The Hatch-Waxman Act provides a pathway for generic drug manufacturers to enter the market without repeating extensive clinical trials required for new drug approval. When a brand-name drug is approved for multiple uses, some of which remain patented while others do not, a generic manufacturer may submit an abbreviated new drug application (“ANDA”) with a “section viii statement” carving out any approved uses that are still subject to patent protection and only seeking FDA approval to market the drug only for unpatented uses. A label, or prescribing information, that has had indications carved out is sometimes called a “skinny label,” because the still-patented methods of use are removed and the drug is described as having a narrower set of indications than the brand-name product. The Supreme Court has recognized that this mechanism was designed to permit generic competition for unpatented uses without being foreclosed by patents covering other indications. Caraco Pharmaceutical Labs. Ltd v. Novo Nordisk A/S, 566 U.S. 399 (2012). 

The Patent Act imposes liability for induced infringement under 35 U.S.C. § 271(b) on any party that “actively induces infringement” of a patent, such as by promoting a drug for a patented use. The Supreme Court has explained that inducement requires evidence of affirmative conduct undertaken with knowledge that the induced acts constitute patent infringement.

The tension between these two statutory frameworks has generated considerable uncertainty for both brand-name and generic pharmaceutical companies. Because a generic drug is, by definition, biologically equivalent to its brand-name counterpart (see Caraco), States require medical providers to prescribe and pharmacists to dispense the generic interchangeably with the brand-name drug, including for patented methods of use. The question presented was whether a generic manufacturer can be held liable for inducing that substitution when it complies with the skinny-label framework and makes routine commercial statements about its product.

The Hikma v. Amarin Dispute

Amarin Pharma, Inc. developed Vascepa, with the active ingredient icosapent ethyl. The FDA first approved Vascepa in 2012 for the treatment of severe hypertriglyceridemia (the “SH indication”). In 2019, the FDA approved Vascepa for a second, more common use: reducing cardiovascular risk in hypertriglyceridemia patients already taking statins (the “CV indication”). Amarin obtained method-of-use patents covering the CV indication, while other patents covering the SH indication were invalidated in earlier litigation between Amarin and Hikma.

Hikma Pharmaceuticals USA Inc., a generic drug manufacturer, filed an ANDA with a section viii statement carving out the patented CV indication. In 2020, the FDA approved Hikma’s generic version of Vascepa with a skinny label, limiting it to the unpatented SH indication.

After launch, Hikma issued press releases describing its generic as the “generic version” or “generic equivalent” of Vascepa, cited Vascepa’s total U.S. sales figures (attributable primarily to the CV indication), and listed its product on its website under the therapeutic category “Hypertriglyceridemia” — a term broad enough to encompass both patented and unpatented uses.
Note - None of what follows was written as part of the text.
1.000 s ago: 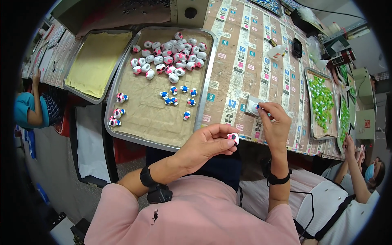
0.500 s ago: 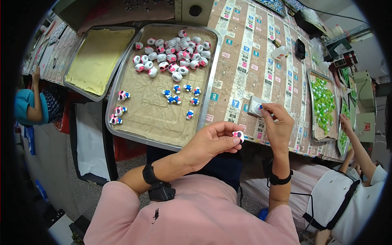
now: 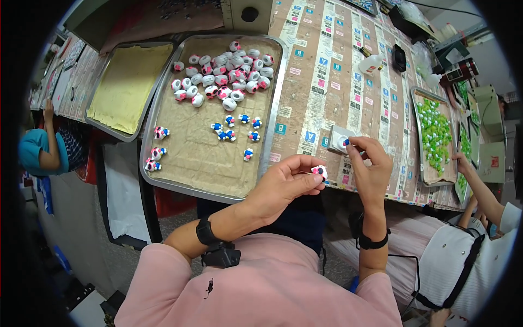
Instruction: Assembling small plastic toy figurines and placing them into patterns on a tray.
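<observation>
Between the thumb and fingers of my left hand (image 3: 283,184) is a small white toy head (image 3: 320,173) with pink and black markings. My right hand (image 3: 372,166) pinches a tiny blue toy body (image 3: 346,143) against the pale round top of a small grey block (image 3: 335,136) on the table. To the left lies a metal tray (image 3: 280,82) lined with brown paper. White-and-pink toy heads (image 3: 223,76) are heaped in its far half, and several blue-and-white bodies (image 3: 224,133) lie below them. Three joined figures (image 3: 154,153) sit along the tray's left side.
A tray with a yellow lining (image 3: 128,87) adjoins at the left. A white bottle (image 3: 370,64) and a black object (image 3: 399,58) stand farther back. A tray of green pieces (image 3: 435,139) is at the right, near a co-worker's arm (image 3: 479,180). Another person (image 3: 46,147) sits far left.
The view has shifted slightly. The toy head in my left hand has turned a little, showing more of its markings. My right hand keeps the blue body at the block.
</observation>
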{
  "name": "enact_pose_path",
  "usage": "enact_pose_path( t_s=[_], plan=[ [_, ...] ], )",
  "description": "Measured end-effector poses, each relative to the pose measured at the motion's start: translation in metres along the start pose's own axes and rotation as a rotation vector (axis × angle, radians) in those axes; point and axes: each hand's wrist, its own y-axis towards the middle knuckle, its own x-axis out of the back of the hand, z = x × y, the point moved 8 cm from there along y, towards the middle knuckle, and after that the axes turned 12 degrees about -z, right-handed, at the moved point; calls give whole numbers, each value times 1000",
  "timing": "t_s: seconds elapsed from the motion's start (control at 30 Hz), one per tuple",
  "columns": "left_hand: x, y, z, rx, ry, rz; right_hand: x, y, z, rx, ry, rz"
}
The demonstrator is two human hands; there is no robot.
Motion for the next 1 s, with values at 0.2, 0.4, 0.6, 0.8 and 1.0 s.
enact_pose_path(
  t_s=[0.2, 0.4, 0.6, 0.8, 1.0],
  plan=[
    [0, 7, 4, 0, 17, -42, 1, -28, -5, -376, 406, 67],
    [-5, 8, 4, -11, 30, -43, -8, -57, -16, -659, 721, 117],
    [-6, 9, 7, 9, 37, -31, -9, -61, -19, -669, 752, 136],
    [-6, 10, 8, -4, 62, -35, -7, -59, -13, -595, 713, 192],
    [-7, 9, 5, -56, 144, -14, -2, -56, -11, -454, 640, 203]
  ],
)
Hikma also noted its rating allowing pharmacies to substitute its generic version for Vascepa prescriptions, but it included a disclaimer that its product was approved for fewer indications than Vascepa.

Amarin filed suit in the District of Delaware, alleging that the totality of Hikma’s statements across its skinny label, patient information leaflet, website, and press releases constituted active inducement to infringe its CV-indication patents. The District Court granted Hikma’s motion to dismiss for failure to state a claim.
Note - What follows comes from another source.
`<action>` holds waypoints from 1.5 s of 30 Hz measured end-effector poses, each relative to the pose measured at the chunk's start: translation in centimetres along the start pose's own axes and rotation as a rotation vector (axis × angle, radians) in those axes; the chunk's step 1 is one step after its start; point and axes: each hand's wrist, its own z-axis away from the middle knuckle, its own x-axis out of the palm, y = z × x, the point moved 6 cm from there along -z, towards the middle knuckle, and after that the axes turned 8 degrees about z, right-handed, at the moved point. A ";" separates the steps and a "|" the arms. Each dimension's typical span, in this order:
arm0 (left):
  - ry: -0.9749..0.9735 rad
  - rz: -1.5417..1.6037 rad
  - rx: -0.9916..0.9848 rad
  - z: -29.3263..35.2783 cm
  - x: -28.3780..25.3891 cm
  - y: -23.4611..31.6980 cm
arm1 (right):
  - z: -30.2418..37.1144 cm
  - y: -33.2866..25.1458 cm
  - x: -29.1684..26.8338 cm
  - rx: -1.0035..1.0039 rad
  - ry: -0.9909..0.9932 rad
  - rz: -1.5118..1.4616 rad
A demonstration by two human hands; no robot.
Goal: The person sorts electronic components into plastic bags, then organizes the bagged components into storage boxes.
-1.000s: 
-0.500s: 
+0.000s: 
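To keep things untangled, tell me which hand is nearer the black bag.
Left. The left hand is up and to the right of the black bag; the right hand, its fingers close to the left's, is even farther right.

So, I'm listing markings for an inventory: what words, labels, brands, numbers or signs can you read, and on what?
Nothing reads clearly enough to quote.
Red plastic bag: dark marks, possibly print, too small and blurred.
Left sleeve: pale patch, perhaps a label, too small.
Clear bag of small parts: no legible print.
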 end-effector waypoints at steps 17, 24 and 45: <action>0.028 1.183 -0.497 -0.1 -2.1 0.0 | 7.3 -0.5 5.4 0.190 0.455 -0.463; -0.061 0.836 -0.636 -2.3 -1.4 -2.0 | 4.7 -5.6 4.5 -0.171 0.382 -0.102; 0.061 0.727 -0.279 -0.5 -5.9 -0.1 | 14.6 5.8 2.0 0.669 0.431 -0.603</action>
The Federal Circuit reversed. It held that it was “at least plausible that a physician could read” the combination of Hikma’s label, website, and press releases “as an instruction or encouragement to prescribe [Hikma’s generic] for any of the approved uses of icosapent ethyl.”

The Supreme Court granted certiorari on January 16, 2026, on two questions: (1) whether allegations that a generic drugmaker calls its product a “generic version” and cites public information about the branded drug are enough to plead induced infringement when the label fully carves out the patented use; and (2) whether a complaint states a claim for induced infringement if it does not allege any instruction or statement by the defendant that encourages, or even mentions, the patented use.

The Court’s Analysis

Writing for a unanimous Court, Justice Jackson reversed the Federal Circuit and held that Amarin failed to state a claim for active inducement under § 271(b). The Court began by reaffirming the familiar Twombly/Iqbal pleading standard: to survive a motion to dismiss, a plaintiff must plead facts that allow the court to draw the reasonable inference that the defendant is liable, and to rule out “obvious alternative explanations” for the defendant’s conduct.

The Court then held that “inducement must involve the taking of affirmative,” as opposed to passive, “steps to bring about the desired result” of patent infringement, and that “ordinary acts incident to product distribution” are insufficient to support liability because courts must avoid “trenching on regular commerce.” To illustrate what “active steps” means in the inducement context, it referred not only its prior indirect patent infringement cases like Global-Tech Appliances, Inc. v. SEB S.A., 563 U.S. 754 (2011), but also its indirect copyright infringement cases, Metro-Goldwyn-Mayer Studios Inc. v. Grokster, Ltd., 545 U.S. 913 (2005), and Cox Communications, Inc. v. Sony Music Entertainment, 607 U.S. ___ (Mar. 26, 2026).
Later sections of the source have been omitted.